Drugi warszawski dzień był bardzo intensywny. Zaczęliśmy od Muzeum Historii Żydów Polskich POLIN, które zwiedzaliśmy osobno: my z przewodnikiem polskim, Izraelczycy z przewodnikiem w języku hebrajskim. Uczniowie dowiedzieli się, przez ile wieków na terenie Polski Polacy i Żydzi żyli obok siebie, jakie czynniki polityczne wpływały na życie Żydów na tych terenach, jak łatwo politycy potrafią wzbudzić nienawiść do jakiejś mniejszości (pogrom kielecki i inne, nagonka z 1956 i 1968 roku), na czym polega ich religia. W rekonstrukcjach uliczek przedwojennej Warszawy mogliśmy zobaczyć kawiarnie, drukarnię, stację kolejową, poczuć atmosferę tamtych miejsc. Przedwojenni Żydzi polscy nie posługiwali się językiem hebrajskim, ale językiem jidysz. Czy wiecie, że takie słowa jak „bachor”, „ciuchy”, „kitel” pochodzą z tego języka? Przy znajdującym się przed muzeum Pomniku Powstania w Getcie pan Shmulik opowiedział uczniom historię rodzinną o uczestnikach tego powstania. Potem był spacer od Zamku Królewskiego do Starego Rynku i Syrenki, a przy Kolumnie Zygmunta taniec w wykonaniu nie tylko uczniów, ale też pana Shmulika do muzyki w wykonaniu ulicznego saksofonisty.

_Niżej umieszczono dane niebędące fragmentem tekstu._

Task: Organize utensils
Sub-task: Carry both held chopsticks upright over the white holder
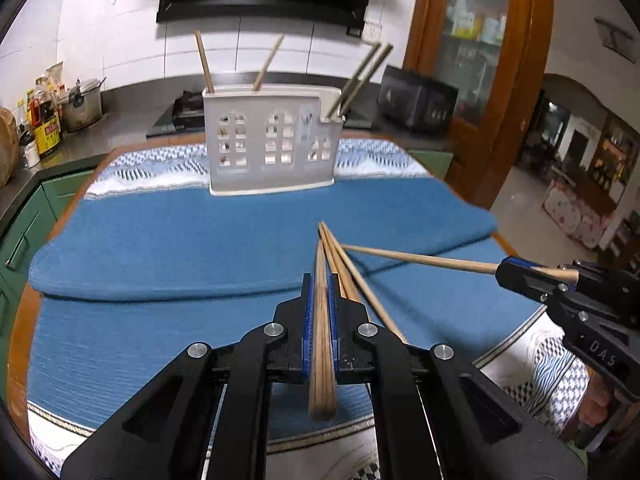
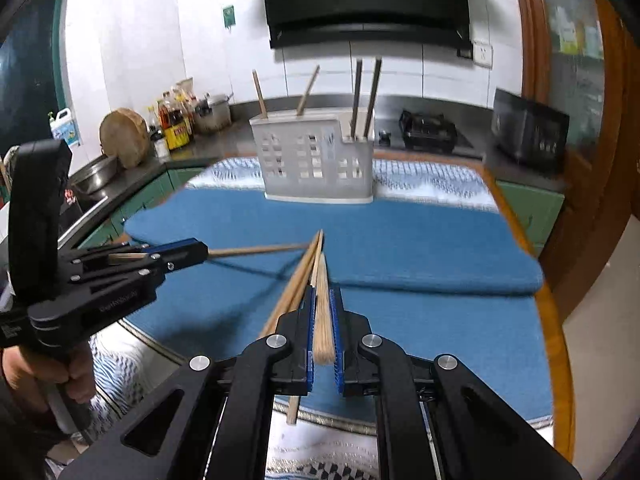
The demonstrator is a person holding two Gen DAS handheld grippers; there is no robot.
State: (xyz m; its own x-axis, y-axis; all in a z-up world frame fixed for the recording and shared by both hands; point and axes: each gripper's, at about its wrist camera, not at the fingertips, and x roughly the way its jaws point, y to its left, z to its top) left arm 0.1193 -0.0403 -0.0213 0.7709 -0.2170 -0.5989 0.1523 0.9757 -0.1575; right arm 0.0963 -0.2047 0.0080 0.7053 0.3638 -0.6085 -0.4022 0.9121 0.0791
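Observation:
A white utensil holder (image 1: 272, 142) with window cut-outs stands at the far side of the blue cloth; it also shows in the right wrist view (image 2: 318, 158). Several chopsticks stand in it. My left gripper (image 1: 320, 280) is shut on a wooden chopstick (image 1: 322, 340), held above the cloth. My right gripper (image 2: 322, 294) is shut on a paler chopstick (image 2: 323, 312). From the left wrist view the right gripper (image 1: 508, 270) is at the right with its chopstick (image 1: 420, 258) pointing left. Two loose chopsticks (image 1: 352, 280) lie on the cloth between the grippers, also in the right wrist view (image 2: 296, 288).
The blue cloth (image 1: 180, 240) covers a wooden-edged table (image 2: 554, 320). Behind it runs a dark counter with bottles (image 1: 44, 120), a pot (image 1: 82, 104), a gas hob (image 2: 430, 134) and a black appliance (image 2: 530, 136). A wooden door frame (image 1: 516, 100) stands at the right.

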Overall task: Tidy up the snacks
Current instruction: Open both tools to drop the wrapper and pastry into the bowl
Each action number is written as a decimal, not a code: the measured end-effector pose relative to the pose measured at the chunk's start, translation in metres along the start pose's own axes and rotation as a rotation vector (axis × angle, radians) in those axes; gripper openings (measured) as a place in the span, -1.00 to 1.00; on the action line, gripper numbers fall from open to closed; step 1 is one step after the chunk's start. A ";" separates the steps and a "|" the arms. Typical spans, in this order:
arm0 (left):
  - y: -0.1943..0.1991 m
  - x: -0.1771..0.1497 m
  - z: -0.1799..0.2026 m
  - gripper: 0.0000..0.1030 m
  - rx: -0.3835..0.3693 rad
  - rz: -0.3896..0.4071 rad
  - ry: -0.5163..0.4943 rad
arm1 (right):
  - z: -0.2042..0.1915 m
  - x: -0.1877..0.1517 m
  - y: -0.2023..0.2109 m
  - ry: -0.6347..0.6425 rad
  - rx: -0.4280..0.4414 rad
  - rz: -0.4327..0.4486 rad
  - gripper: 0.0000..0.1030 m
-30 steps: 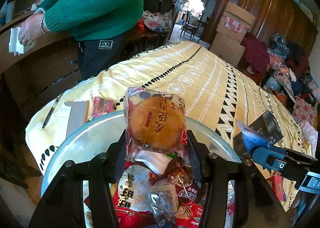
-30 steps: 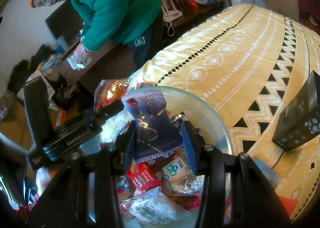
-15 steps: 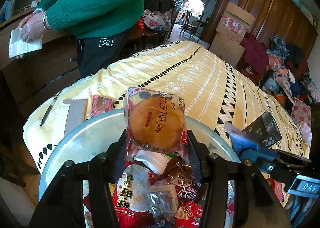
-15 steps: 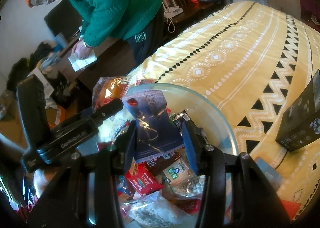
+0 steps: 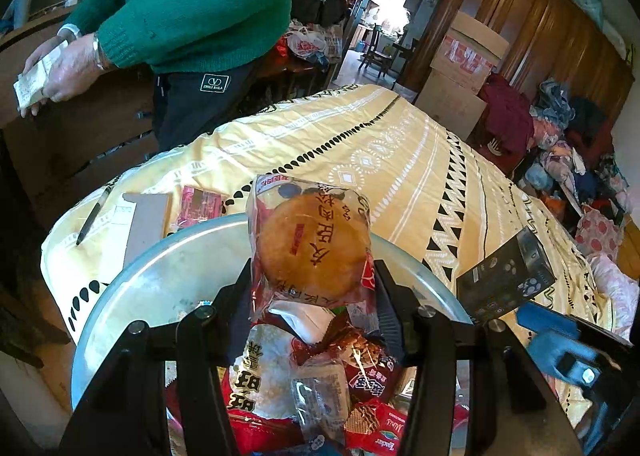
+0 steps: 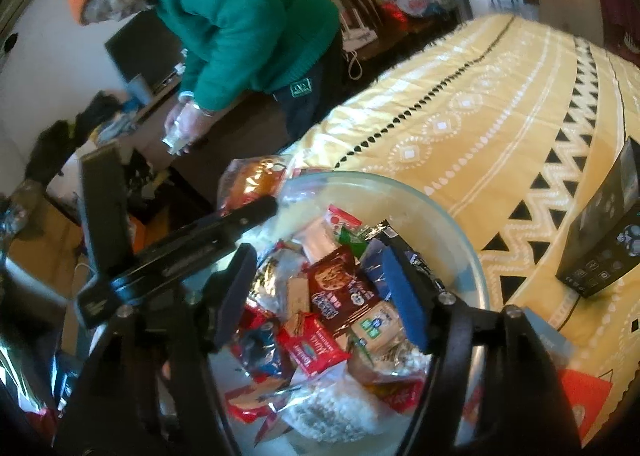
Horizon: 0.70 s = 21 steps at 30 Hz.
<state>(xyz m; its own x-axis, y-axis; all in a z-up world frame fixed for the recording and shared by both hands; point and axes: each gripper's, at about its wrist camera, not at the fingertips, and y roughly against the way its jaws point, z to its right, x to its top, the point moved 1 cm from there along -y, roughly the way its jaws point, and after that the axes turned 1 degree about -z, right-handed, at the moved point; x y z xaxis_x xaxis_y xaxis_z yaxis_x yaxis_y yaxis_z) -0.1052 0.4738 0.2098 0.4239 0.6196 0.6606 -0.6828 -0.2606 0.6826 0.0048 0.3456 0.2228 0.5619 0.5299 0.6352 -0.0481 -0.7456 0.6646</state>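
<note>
A round golden cake in a clear printed wrapper (image 5: 312,248) stands upright between the pads of my left gripper (image 5: 312,290), which is shut on its lower part, above a glass bowl (image 5: 132,288) heaped with snack packets. In the right wrist view the same cake pack (image 6: 252,179) shows at the bowl's (image 6: 400,191) far left rim. My right gripper (image 6: 320,296) hangs over the heap with its jaws opening and nothing pressed between them. A dark blue foil packet (image 6: 374,260) lies on the heap beside its right finger (image 6: 404,296).
The bowl sits on a yellow patterned cloth (image 5: 400,175). A black box (image 6: 608,232) stands to the right. A pen (image 5: 92,215), a cardboard piece (image 5: 146,219) and a pink packet (image 5: 198,205) lie beyond the bowl. A person in a green sweater (image 6: 248,15) stands at a desk behind.
My right gripper has let go of the dark blue packet, which dropped onto the heap, and its fingers now stand wider apart. The left gripper and the cake pack stayed put.
</note>
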 end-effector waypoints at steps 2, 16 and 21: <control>0.000 -0.001 -0.001 0.08 -0.001 -0.001 0.003 | -0.004 -0.004 0.004 0.016 -0.006 0.006 0.37; 0.008 -0.009 0.007 0.09 -0.023 0.010 0.007 | 0.001 -0.050 0.025 -0.001 -0.019 0.015 0.58; 0.016 -0.013 0.018 0.09 -0.029 0.017 -0.011 | 0.013 -0.067 0.034 -0.052 -0.025 0.010 0.58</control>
<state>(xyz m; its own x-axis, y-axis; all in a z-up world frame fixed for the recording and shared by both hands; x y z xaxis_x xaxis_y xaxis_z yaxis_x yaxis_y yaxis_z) -0.1109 0.4487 0.2175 0.4186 0.6069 0.6756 -0.7070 -0.2492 0.6619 -0.0234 0.2794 0.1979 0.6032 0.5003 0.6212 -0.0745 -0.7400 0.6684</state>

Centrum Nauki Kopernik to świetna okazja nie tylko do nauki, ale też zabawy. Spędziliśmy tam dwie godziny, bo to naprawdę ogromne centrum. Po Koperniku przejazd do restauracji na kolację i kolejny spacer po Warszawie. Tym razem obraliśmy następującą trasę: Marszałkowską, przez Wspólną, Nowogrodzką (tak!) do malowniczego Ogrodu Saskiego, aby zatrzymać się przy Grobie Nieznanego Żołnierza, skąd już żabi skok do Krakowskiego Przedmieścia, Pałacu Prezydenckiego i Uniwersytetu Warszawskiego. Wracaliśmy urokliwym Nowym Światem. Wszędzie widzieliśmy tętniącą życiem Stolicę. Tego dnia zrobiliśmy ponad 22 000 kroków.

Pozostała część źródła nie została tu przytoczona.